THE PROBLEM: Reproduce the entries. Match every word.

(Beginning of AVAILABLE DATA)

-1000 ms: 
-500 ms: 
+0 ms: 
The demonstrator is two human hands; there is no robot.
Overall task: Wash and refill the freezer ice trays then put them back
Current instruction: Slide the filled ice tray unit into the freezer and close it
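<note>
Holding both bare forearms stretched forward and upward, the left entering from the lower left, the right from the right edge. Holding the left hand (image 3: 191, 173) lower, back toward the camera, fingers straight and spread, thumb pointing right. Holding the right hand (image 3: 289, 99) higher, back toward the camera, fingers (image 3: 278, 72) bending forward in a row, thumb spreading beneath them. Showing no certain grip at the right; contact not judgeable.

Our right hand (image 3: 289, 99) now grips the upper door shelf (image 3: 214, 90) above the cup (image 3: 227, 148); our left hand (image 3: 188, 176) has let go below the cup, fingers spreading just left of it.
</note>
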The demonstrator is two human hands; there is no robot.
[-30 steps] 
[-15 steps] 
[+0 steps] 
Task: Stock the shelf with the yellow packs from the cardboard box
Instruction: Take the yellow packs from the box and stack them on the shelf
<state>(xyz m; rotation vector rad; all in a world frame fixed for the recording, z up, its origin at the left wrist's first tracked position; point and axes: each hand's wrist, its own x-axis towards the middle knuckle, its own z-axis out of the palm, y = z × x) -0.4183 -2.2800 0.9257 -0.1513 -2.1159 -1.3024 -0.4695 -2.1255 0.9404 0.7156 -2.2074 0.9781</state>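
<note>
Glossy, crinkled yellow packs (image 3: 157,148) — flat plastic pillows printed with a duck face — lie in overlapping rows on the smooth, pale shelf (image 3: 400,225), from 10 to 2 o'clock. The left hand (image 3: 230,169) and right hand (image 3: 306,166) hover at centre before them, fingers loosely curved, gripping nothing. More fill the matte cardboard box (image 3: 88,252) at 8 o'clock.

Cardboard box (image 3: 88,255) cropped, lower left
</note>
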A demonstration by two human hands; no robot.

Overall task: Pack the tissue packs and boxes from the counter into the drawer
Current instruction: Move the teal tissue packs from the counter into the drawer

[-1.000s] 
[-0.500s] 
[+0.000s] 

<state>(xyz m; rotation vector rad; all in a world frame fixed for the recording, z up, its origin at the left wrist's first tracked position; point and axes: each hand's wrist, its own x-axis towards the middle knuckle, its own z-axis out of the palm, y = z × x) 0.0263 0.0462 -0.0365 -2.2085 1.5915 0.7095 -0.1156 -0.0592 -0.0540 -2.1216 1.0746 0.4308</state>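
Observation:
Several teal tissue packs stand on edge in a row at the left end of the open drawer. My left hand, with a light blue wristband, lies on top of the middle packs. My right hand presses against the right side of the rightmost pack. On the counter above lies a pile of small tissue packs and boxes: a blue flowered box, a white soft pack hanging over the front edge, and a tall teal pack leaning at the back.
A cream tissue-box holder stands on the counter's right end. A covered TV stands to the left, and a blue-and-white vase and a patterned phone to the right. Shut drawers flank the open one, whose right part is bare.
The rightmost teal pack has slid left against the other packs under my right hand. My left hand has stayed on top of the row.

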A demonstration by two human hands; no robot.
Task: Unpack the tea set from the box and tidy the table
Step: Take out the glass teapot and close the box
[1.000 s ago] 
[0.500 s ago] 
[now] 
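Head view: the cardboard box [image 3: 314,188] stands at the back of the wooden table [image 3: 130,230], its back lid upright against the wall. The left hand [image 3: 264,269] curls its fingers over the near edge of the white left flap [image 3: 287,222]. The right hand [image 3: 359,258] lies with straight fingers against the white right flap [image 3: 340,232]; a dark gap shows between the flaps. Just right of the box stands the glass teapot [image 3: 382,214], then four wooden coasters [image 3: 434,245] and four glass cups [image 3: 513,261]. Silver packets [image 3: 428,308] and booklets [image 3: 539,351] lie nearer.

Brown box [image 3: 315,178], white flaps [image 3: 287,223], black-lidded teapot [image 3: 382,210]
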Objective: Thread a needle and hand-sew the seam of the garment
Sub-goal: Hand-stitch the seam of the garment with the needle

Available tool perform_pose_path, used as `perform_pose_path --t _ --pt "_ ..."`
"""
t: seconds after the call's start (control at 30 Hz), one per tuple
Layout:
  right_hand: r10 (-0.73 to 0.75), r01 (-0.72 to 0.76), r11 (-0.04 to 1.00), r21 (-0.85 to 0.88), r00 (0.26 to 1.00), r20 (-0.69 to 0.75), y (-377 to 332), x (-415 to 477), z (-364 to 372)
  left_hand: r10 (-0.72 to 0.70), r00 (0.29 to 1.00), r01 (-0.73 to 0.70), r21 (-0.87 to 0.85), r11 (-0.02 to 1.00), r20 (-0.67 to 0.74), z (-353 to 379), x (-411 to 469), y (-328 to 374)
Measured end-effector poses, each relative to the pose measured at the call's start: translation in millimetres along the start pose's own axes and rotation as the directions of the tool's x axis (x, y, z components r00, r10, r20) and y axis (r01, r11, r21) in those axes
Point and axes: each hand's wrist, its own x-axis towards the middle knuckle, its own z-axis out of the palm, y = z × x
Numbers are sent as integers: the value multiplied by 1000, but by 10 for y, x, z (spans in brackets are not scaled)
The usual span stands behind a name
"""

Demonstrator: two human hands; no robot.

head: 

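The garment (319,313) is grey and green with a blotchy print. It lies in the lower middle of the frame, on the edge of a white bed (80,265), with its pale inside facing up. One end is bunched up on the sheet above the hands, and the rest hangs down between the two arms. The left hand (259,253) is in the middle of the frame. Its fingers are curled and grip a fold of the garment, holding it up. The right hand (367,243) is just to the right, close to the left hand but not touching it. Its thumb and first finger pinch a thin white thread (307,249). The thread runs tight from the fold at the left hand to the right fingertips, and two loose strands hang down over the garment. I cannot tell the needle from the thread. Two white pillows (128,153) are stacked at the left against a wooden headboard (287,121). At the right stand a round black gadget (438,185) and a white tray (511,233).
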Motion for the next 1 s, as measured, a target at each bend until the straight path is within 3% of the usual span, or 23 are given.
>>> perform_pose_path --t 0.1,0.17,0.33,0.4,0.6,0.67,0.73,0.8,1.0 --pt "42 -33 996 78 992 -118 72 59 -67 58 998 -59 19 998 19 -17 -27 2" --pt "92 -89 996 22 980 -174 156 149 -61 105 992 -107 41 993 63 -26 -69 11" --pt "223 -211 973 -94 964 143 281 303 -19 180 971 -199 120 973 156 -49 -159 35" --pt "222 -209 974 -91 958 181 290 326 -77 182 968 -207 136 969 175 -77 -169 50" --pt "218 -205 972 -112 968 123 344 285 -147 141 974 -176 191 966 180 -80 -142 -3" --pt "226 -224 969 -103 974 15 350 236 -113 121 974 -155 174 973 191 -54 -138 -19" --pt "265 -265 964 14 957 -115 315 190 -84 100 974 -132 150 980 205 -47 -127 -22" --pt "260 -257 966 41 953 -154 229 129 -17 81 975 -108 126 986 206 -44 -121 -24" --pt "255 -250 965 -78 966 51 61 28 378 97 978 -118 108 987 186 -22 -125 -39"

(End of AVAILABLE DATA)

SOLUTION BELOW:
-1000 ms: 
-500 ms: 
+0 ms: 
The demonstrator is two human hands; there is no robot.
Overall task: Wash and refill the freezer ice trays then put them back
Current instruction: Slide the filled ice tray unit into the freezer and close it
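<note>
Holding both bare forearms stretched forward and upward, the left entering from the lower left, the right from the right edge. Holding the left hand (image 3: 191, 173) lower, back toward the camera, fingers straight and spread, thumb pointing right. Holding the right hand (image 3: 289, 99) higher, back toward the camera, fingers (image 3: 278, 72) bending forward in a row, thumb spreading beneath them. Showing no certain grip at the right; contact not judgeable.

Our right hand (image 3: 289, 99) now grips the upper door shelf (image 3: 214, 90) above the cup (image 3: 227, 148); our left hand (image 3: 188, 176) has let go below the cup, fingers spreading just left of it.
</note>
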The demonstrator is two human hands; there is no robot.
[-30 steps] 
[-15 steps] 
[+0 steps] 
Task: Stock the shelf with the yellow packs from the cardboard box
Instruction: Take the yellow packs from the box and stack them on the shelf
<state>(xyz m; rotation vector rad; all in a world frame fixed for the recording, z up, its origin at the left wrist's first tracked position; point and axes: each hand's wrist, its own x-axis towards the middle knuckle, its own z-axis out of the palm, y = z × x) -0.4183 -2.2800 0.9257 -0.1513 -2.1159 -1.3024 -0.4695 -2.1255 0.9404 0.7156 -2.2074 0.9781</state>
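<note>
Glossy, crinkled yellow packs (image 3: 157,148) — flat plastic pillows printed with a duck face — lie in overlapping rows on the smooth, pale shelf (image 3: 400,225), from 10 to 2 o'clock. The left hand (image 3: 230,169) and right hand (image 3: 306,166) hover at centre before them, fingers loosely curved, gripping nothing. More fill the matte cardboard box (image 3: 88,252) at 8 o'clock.

Cardboard box (image 3: 88,255) cropped, lower left
</note>
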A demonstration by two human hands; no robot.

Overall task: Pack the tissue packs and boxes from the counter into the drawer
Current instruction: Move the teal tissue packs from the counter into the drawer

[-1.000s] 
[-0.500s] 
[+0.000s] 

<state>(xyz m; rotation vector rad; all in a world frame fixed for the recording, z up, its origin at the left wrist's first tracked position; point and axes: each hand's wrist, its own x-axis towards the middle knuckle, its own z-axis out of the palm, y = z × x) 0.0263 0.0462 -0.0365 -2.2085 1.5915 0.7095 -0.1156 -0.0592 -0.0540 -2.1216 1.0746 0.4308</state>
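Observation:
Several teal tissue packs stand on edge in a row at the left end of the open drawer. My left hand, with a light blue wristband, lies on top of the middle packs. My right hand presses against the right side of the rightmost pack. On the counter above lies a pile of small tissue packs and boxes: a blue flowered box, a white soft pack hanging over the front edge, and a tall teal pack leaning at the back.
A cream tissue-box holder stands on the counter's right end. A covered TV stands to the left, and a blue-and-white vase and a patterned phone to the right. Shut drawers flank the open one, whose right part is bare.
The rightmost teal pack has slid left against the other packs under my right hand. My left hand has stayed on top of the row.
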
A demonstration by two human hands; no robot.
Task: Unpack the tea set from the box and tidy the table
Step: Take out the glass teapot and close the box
[1.000 s ago] 
[0.500 s ago] 
[now] 
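Head view: the cardboard box [image 3: 314,188] stands at the back of the wooden table [image 3: 130,230], its back lid upright against the wall. The left hand [image 3: 264,269] curls its fingers over the near edge of the white left flap [image 3: 287,222]. The right hand [image 3: 359,258] lies with straight fingers against the white right flap [image 3: 340,232]; a dark gap shows between the flaps. Just right of the box stands the glass teapot [image 3: 382,214], then four wooden coasters [image 3: 434,245] and four glass cups [image 3: 513,261]. Silver packets [image 3: 428,308] and booklets [image 3: 539,351] lie nearer.

Brown box [image 3: 315,178], white flaps [image 3: 287,223], black-lidded teapot [image 3: 382,210]
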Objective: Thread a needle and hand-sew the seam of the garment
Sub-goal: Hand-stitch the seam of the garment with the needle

Available tool perform_pose_path, used as `perform_pose_path --t _ --pt "_ ..."`
"""
t: seconds after the call's start (control at 30 Hz), one per tuple
Layout:
  right_hand: r10 (-0.73 to 0.75), r01 (-0.72 to 0.76), r11 (-0.04 to 1.00), r21 (-0.85 to 0.88), r00 (0.26 to 1.00), r20 (-0.69 to 0.75), y (-377 to 332), x (-415 to 477), z (-364 to 372)
  left_hand: r10 (-0.72 to 0.70), r00 (0.29 to 1.00), r01 (-0.73 to 0.70), r21 (-0.87 to 0.85), r11 (-0.02 to 1.00), r20 (-0.67 to 0.74), z (-353 to 379), x (-411 to 469), y (-328 to 374)
Measured end-effector poses, each relative to the pose measured at the call's start: translation in millimetres along the start pose's own axes and rotation as the directions of the tool's x axis (x, y, z components r00, r10, r20) and y axis (r01, r11, r21) in those axes
Point and axes: each hand's wrist, its own x-axis towards the middle knuckle, its own z-axis out of the palm, y = z × x
Numbers are sent as integers: the value multiplied by 1000, but by 10 for y, x, z (spans in brackets are not scaled)
The usual span stands behind a name
"""

Demonstrator: two human hands; no robot.

head: 

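The garment (319,313) is grey and green with a blotchy print. It lies in the lower middle of the frame, on the edge of a white bed (80,265), with its pale inside facing up. One end is bunched up on the sheet above the hands, and the rest hangs down between the two arms. The left hand (259,253) is in the middle of the frame. Its fingers are curled and grip a fold of the garment, holding it up. The right hand (367,243) is just to the right, close to the left hand but not touching it. Its thumb and first finger pinch a thin white thread (307,249). The thread runs tight from the fold at the left hand to the right fingertips, and two loose strands hang down over the garment. I cannot tell the needle from the thread. Two white pillows (128,153) are stacked at the left against a wooden headboard (287,121). At the right stand a round black gadget (438,185) and a white tray (511,233).
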Motion for the next 1 s, as measured, a target at each bend until the straight path is within 3% of the usual span, or 23 are given.
>>> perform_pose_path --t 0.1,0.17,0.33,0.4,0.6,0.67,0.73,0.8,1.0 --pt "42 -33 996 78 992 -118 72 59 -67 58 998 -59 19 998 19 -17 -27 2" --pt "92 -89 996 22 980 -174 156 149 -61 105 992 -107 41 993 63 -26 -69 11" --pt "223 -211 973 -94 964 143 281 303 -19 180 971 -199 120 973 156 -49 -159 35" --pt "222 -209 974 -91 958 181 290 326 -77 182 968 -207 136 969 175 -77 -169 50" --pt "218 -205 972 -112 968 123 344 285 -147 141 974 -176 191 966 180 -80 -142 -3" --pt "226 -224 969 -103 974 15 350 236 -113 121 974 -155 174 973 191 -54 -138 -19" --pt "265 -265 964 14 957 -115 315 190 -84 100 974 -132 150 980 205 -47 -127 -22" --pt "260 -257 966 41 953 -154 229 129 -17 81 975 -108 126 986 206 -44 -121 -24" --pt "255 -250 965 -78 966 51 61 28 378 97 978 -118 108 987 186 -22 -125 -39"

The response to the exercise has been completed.